Verbatim output of the lines below is required, with the images omitted.
# # # #
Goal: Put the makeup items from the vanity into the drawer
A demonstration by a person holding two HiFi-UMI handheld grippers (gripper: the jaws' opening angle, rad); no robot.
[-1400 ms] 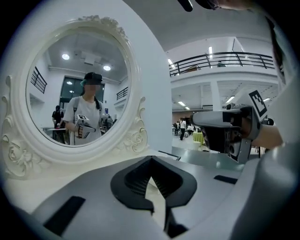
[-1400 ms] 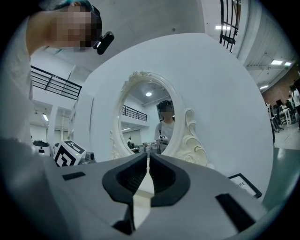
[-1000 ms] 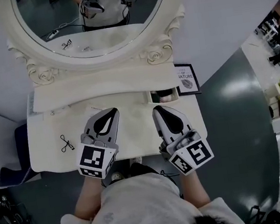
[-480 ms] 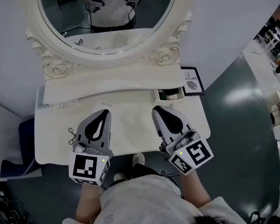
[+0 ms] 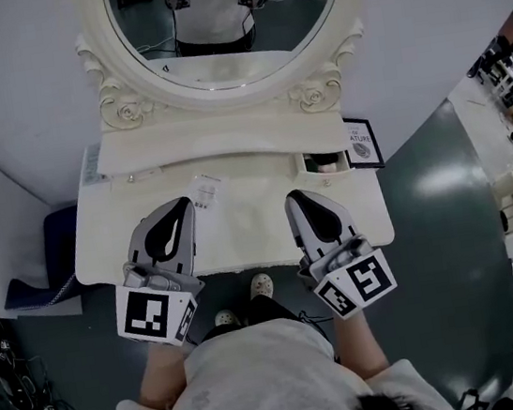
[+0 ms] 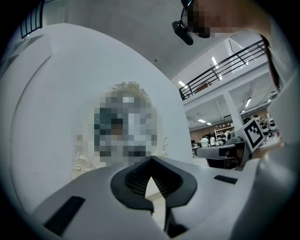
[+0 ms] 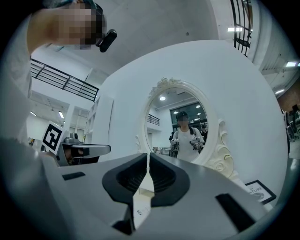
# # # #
▶ **FINISHED TASK**:
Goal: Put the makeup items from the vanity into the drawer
A demonstration by a person holding two HiFi-UMI handheld grippers (gripper: the jaws' opening angle, rad); no robot.
[-1400 ms] 
[-1400 ms] 
[-1000 ms] 
[-480 ms] 
[+0 ms] 
[+0 ms] 
[+0 ms] 

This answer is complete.